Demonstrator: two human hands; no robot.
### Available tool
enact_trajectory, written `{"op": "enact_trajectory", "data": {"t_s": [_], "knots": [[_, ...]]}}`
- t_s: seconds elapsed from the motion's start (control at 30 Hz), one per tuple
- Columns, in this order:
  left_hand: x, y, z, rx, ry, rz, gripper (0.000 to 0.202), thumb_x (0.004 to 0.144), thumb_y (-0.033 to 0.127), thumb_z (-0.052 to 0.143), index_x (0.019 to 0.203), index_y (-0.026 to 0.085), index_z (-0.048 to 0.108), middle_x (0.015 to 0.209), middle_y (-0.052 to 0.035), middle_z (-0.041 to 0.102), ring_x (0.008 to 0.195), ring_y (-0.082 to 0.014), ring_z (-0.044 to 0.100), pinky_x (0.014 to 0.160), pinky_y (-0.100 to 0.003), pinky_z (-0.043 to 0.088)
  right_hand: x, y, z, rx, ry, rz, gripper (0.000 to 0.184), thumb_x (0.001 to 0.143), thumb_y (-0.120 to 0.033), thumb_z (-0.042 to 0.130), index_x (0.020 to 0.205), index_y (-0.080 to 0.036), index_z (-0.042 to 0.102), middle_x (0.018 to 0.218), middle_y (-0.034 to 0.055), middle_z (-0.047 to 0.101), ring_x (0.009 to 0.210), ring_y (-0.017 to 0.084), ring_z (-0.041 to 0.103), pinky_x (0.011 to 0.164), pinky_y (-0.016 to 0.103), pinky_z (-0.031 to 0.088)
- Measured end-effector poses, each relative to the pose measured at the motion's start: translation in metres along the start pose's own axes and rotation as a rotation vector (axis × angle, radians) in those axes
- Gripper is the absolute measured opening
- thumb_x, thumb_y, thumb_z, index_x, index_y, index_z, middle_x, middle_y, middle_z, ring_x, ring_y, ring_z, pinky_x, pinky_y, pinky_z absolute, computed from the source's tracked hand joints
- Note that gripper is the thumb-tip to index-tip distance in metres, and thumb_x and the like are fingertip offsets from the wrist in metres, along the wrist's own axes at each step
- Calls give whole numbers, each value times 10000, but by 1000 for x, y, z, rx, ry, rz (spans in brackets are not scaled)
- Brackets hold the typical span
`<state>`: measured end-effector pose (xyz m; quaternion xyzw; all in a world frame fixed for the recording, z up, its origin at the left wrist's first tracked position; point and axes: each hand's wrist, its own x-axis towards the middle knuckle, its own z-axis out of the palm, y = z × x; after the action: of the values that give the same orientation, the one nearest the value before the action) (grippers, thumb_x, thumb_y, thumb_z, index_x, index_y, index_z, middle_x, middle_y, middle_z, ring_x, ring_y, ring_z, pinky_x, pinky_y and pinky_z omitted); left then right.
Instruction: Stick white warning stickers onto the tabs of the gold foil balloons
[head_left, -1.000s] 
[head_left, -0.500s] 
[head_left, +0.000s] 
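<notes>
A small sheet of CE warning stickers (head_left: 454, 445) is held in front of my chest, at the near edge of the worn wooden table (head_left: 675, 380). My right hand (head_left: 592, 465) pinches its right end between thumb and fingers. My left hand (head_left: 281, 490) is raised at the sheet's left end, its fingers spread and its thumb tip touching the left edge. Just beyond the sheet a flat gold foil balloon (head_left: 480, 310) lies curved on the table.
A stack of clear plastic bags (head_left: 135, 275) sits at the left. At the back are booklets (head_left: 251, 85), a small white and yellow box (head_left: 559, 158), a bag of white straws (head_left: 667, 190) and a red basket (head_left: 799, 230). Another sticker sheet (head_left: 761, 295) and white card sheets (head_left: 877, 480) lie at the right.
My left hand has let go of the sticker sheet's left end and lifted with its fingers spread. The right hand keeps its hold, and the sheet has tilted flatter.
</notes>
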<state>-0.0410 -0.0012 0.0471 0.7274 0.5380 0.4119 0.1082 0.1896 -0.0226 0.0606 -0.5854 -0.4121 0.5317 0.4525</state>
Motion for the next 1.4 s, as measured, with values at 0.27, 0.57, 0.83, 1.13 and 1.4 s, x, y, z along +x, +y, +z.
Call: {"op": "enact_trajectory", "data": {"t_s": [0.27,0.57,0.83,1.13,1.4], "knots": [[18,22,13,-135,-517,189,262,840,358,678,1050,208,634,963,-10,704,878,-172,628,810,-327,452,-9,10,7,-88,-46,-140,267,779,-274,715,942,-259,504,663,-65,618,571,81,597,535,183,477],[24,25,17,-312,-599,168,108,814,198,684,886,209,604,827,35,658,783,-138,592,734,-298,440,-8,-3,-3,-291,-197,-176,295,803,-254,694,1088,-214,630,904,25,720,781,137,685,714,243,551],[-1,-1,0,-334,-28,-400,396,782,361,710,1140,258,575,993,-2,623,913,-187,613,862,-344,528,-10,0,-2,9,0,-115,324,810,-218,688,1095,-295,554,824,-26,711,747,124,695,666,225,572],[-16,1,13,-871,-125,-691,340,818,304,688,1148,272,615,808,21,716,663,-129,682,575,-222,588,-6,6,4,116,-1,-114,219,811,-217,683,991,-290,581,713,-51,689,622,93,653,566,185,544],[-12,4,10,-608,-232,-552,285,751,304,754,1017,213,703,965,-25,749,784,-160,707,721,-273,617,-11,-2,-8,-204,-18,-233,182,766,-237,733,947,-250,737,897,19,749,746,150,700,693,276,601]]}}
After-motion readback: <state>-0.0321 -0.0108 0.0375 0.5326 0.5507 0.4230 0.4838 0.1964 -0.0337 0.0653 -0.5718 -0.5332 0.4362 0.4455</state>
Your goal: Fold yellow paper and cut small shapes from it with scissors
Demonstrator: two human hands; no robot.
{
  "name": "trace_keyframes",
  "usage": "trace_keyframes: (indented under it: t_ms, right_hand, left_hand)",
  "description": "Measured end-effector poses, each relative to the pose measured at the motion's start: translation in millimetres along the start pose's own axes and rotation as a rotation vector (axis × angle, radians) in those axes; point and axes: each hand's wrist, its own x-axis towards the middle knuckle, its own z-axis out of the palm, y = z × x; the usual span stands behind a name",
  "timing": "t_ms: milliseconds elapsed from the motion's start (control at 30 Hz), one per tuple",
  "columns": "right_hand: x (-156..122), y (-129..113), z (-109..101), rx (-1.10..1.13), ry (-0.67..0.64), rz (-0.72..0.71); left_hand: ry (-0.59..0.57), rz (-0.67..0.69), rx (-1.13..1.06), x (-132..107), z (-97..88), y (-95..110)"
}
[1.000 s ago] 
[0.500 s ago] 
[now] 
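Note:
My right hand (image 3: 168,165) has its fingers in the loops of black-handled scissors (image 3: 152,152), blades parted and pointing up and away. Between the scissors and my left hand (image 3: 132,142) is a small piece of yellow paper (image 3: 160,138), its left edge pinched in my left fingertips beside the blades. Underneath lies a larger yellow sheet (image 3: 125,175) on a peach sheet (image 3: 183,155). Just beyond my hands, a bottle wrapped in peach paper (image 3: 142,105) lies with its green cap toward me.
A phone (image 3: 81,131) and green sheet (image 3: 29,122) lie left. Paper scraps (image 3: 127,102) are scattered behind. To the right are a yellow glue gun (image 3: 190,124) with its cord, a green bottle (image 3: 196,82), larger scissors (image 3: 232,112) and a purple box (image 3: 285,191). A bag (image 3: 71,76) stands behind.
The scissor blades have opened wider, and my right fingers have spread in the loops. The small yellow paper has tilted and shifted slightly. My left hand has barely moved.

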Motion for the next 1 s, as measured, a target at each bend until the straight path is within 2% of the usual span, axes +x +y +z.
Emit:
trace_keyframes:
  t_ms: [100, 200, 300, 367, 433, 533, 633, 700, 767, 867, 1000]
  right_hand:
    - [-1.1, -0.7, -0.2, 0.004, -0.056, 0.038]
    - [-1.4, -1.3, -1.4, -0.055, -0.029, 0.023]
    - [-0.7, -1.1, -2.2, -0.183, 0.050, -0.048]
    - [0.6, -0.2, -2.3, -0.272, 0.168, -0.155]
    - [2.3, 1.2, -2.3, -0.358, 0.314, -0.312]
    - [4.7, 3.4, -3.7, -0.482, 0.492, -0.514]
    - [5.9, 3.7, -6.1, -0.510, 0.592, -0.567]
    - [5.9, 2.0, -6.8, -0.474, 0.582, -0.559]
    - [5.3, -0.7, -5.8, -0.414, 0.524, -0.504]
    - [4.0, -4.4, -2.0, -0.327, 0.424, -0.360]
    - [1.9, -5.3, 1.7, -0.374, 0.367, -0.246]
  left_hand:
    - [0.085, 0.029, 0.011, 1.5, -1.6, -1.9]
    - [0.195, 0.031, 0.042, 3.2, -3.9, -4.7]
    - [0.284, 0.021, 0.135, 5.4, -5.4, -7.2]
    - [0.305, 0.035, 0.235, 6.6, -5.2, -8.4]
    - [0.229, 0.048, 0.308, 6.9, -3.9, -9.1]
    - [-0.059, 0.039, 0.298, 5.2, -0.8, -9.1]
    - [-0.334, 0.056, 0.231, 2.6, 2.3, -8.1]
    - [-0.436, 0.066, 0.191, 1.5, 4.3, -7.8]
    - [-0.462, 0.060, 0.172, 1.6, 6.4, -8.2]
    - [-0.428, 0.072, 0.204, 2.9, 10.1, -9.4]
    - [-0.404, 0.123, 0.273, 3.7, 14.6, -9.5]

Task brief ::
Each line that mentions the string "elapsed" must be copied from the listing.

Your solution ::
- t_s: seconds elapsed from the motion's start (control at 30 Hz), one per tuple
  "timing": "t_ms: milliseconds elapsed from the motion's start (control at 30 Hz), one per tuple",

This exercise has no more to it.